Abdullahi Ahmed was born in Mogadishu, Somalia, in 1988 but has lived in Italy since 2008. His is the story of many young people with a migratory background. The departure from a state inflamed by civil war, a backpack containing only the bare necessities, the desert, the boat in the pitch black of the Mediterranean, the arrival in Lampedusa. Here, however, the story of Abdullahi Ahmed takes different turn. He was transferred to the province of Turin, a city that adopted him and gave him a future. In a short time, Ahmed became a cultural mediator and conceived a model of active citizenship that makes young foreigners feel truly Italian, regardless of having a sheet of paper or legal identification. He went to schools to talk to kids a little younger than him, Italian and non-Italian. Together with a group of friends who come from different continents, he founded the cultural association Generazione Ponte (Bridge Generation), which brings together refugees, second generation people and Italians. He created the Festival of Solidarity in Europe and the Mediterranean, better known as the Ventotene Festival which was inspired by the idea of the open and supportive Europe promoted in Altiero Spinelli’s manifesto. He published his biography, The Look Ahead. After 13 years away from his family in Somalia, he decided it was finally time to catch a plane and go back. The flight was scheduled for March 1, 2020, the Covid pandemic stopped him, but his work as a “bridge maker” has not been affected.
What unites the Bridge Generation?
“This project was born thanks to ten young people from all over the world: Pakistan, Afghanistan, China, Romania, Italy, Peru, and two from Somalia. We are free people, not conditioned by preconceptions and superstructures. What unites us is the desire to create concrete actions and be a bridge between different generations and cultures. We want to change the narrative of immigration”.

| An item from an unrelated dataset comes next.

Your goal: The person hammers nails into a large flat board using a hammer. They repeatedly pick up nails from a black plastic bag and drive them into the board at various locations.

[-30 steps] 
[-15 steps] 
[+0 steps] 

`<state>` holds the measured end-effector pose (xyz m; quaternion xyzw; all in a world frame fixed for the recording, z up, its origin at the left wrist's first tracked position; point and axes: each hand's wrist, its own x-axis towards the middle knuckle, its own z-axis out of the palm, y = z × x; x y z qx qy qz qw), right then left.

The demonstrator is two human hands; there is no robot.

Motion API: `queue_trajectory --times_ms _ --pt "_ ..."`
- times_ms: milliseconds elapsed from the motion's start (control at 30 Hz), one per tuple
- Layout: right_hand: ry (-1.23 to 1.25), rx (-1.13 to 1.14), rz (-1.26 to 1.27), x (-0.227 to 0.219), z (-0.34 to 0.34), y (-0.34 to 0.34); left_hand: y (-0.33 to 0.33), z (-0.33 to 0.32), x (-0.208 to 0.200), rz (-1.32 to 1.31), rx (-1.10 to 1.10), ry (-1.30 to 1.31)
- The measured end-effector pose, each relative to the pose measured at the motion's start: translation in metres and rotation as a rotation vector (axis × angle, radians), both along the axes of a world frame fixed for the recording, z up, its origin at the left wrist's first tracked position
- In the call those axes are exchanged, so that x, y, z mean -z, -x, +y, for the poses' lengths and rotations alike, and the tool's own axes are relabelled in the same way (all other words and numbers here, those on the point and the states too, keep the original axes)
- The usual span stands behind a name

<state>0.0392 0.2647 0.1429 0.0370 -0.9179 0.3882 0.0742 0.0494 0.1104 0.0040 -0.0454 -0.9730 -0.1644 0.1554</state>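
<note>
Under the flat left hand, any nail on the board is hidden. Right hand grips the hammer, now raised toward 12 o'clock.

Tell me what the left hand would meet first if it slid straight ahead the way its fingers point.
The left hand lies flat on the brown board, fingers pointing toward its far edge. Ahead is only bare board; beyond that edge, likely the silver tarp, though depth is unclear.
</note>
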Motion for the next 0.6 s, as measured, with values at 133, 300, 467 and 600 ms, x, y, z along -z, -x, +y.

How should the narrative change?
“There is always talk of the arrival of migrants, always in emergency terms, but never what happens after and there is never room for the positive aspects of immigration. On the side of those who welcome migrants, there is some ignorance, they do not know the difference between a refugee, an asylum seeker or someone who is stateless. This creates mistrust and the tendency to mix very different contexts. In Italy there is still no organic law (institutional act) on refugees and asylum seekers and few understand the peculiarity of this matter. It’s 2021, and the answers we give to immigration were innovative in the 1970s”.
What tools are lacking?
“We don’t just need assistance for those who arrive, but also tools to really build a future, the same that those born here should have. When you think of Africa, you think of villages lost in the middle of nowhere, but Africa has changed and it is time to understand it. Kids very often come from cities that are much more modern and technological than you imagine. But the responsibility for this change also lies with us young migrants”.
What do you mean by responsibility for change?
“You can’t be a foreigner forever. It’s right that those who are committed to being citizens, those who make themselves useful, should be rewarded. The effort must also come from our side. Generazione Ponte organizes many cultural initiatives, tours and historical routes in Italian cities”.
Why is history and culture important to the Bridge Generation?
I think it is important to know the history of Italy in order not to feel like just a guest, it is necessary to know that Italians were also once migrants, often treated with contempt. It is necessary to find a common dialogue in order not to treat the foreigner as an object but as a subject. Rather than integration, we should talk about interaction
Do you think 2021 will be the year of jus soli?
“You should ask who the citizen is, rather. For me, the citizen is the one who does something concrete for the community in which he lives. Yes, we must fight for jus soli and to make the process for citizenship more flexible, but at the moment there is no political will, whatever party we talk about, and unfortunately this is not an imminent objective. At the time of the Gentiloni government we spent three weeks in tents in Piazza Castello, in Turin. We got a meeting in the Senate with Pietro Grasso. Salvini decided that you could apply for citizenship only after four years, the PD-5s government has brought it back to three. As you can see, there is no political will”.
When I think of all the young people of foreign origin who make this country better on a daily basis, I ask myself and I would like to ask politicians: “What else do they have to show you?” For this reason, in 2021 I propose an alternative: active citizenship to start from scratch
What are your goals for the immediate future?
“During Covid we changed our social interventions, shifting them to welfare. Now we want to start again. It would be nice to be able to go back to schools and think about the new “we” that should emerge in the post-pandemic phase. This year everyone has understood the importance of the right to travel, the right to education and health. And perhaps it is even more useful to hear about it from those who have escaped wars, famines and pandemics, from those who had to fight to start that journey”.
Will it be a year of new bridges?
“I think there will be a new interest in building bridges, in funding scholarships for children living in countries that do not protect their citizens. By June 2021 we would like to join the Italian Agency for Cooperation and Development, to show that social activism works in every context, and because we would be the first such multicultural association to succeed. We would be a positive model, and perhaps pioneers for a future told in a different way”.